Look for the word "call". Copy every line of the listing where it occurs.

** DATA PROVIDED follows **

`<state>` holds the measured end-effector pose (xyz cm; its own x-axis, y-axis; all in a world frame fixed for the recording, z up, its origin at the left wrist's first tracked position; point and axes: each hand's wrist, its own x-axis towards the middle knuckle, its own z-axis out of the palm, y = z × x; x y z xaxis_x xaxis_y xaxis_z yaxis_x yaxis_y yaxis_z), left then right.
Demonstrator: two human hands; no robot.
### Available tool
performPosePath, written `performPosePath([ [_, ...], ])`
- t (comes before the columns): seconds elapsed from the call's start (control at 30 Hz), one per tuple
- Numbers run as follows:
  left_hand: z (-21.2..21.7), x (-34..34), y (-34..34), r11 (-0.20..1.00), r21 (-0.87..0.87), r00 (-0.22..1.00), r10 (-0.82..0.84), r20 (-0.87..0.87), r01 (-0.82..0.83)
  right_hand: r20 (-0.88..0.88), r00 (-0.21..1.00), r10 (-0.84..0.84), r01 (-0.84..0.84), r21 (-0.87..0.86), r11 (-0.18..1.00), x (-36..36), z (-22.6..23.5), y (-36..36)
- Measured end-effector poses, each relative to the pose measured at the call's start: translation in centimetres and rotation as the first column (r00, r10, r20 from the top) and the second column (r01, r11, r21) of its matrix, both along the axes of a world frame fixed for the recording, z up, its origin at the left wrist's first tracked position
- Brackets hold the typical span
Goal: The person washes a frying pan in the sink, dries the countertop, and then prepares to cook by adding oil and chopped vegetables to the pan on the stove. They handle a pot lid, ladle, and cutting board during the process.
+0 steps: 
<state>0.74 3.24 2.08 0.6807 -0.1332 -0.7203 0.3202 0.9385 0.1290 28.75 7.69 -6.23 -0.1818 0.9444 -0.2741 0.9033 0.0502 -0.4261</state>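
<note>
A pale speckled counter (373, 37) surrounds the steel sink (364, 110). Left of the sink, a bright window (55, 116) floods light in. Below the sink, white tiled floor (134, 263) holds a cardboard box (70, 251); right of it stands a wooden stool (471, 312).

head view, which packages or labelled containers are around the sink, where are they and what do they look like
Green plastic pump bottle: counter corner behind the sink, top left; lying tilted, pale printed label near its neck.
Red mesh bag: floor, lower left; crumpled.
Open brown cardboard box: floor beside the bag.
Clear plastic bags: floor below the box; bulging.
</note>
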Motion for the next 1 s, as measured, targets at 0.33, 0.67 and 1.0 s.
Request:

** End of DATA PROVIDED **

- SOLUTION FOR THIS TASK:
- t (comes before the columns): seconds elapsed from the call's start (control at 30 Hz), one per tuple
- Measured end-effector poses, each relative to the pose measured at the call's start: translation in centimetres and rotation as the first column (r00, r10, r20 from the top) and the second column (r01, r11, r21) of its matrix, both along the axes of a world frame fixed for the recording, z up, its origin at the left wrist's first tracked position

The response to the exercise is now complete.